> **Description of the task**: All of the listing should be output exactly, apart from the pictures.

> **Given material**:
____________
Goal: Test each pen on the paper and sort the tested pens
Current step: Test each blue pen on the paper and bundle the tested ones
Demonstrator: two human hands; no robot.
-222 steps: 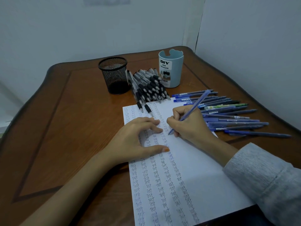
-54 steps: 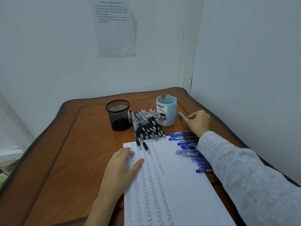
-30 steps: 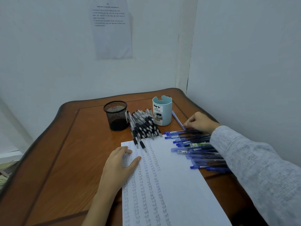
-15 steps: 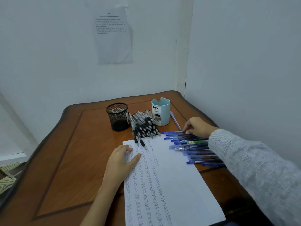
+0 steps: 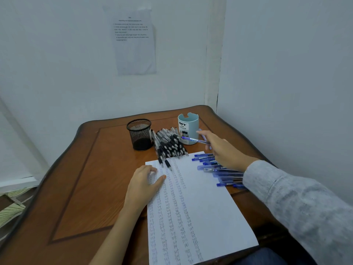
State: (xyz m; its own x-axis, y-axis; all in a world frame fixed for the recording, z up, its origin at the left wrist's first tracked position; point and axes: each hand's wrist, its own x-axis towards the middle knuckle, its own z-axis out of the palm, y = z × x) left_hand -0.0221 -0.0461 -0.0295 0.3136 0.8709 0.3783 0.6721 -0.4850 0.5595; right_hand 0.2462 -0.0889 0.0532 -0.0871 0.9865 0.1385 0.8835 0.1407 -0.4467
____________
> **Result for this exercise**:
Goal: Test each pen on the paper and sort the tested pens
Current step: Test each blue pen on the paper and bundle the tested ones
Demonstrator: two human hands; no robot.
-222 steps: 
-54 steps: 
-30 steps: 
-15 steps: 
+0 steps: 
State: (xyz m; its own x-axis, y-axis; all in a world frame fixed for the recording, z up, its origin at the left wrist's first tracked position; point and axes: each hand's wrist, its own x-axis towards the middle knuckle, its own z-axis out of the palm, y = z × x) left_hand -0.0221 -0.0461 -0.0295 0.3136 0.8709 0.3783 0.6721 -0.4850 0.5595; right_hand 0.2462 -0.0889 0.0532 -0.0871 0.9865 0.1385 0.8835 0.1407 -0.4467

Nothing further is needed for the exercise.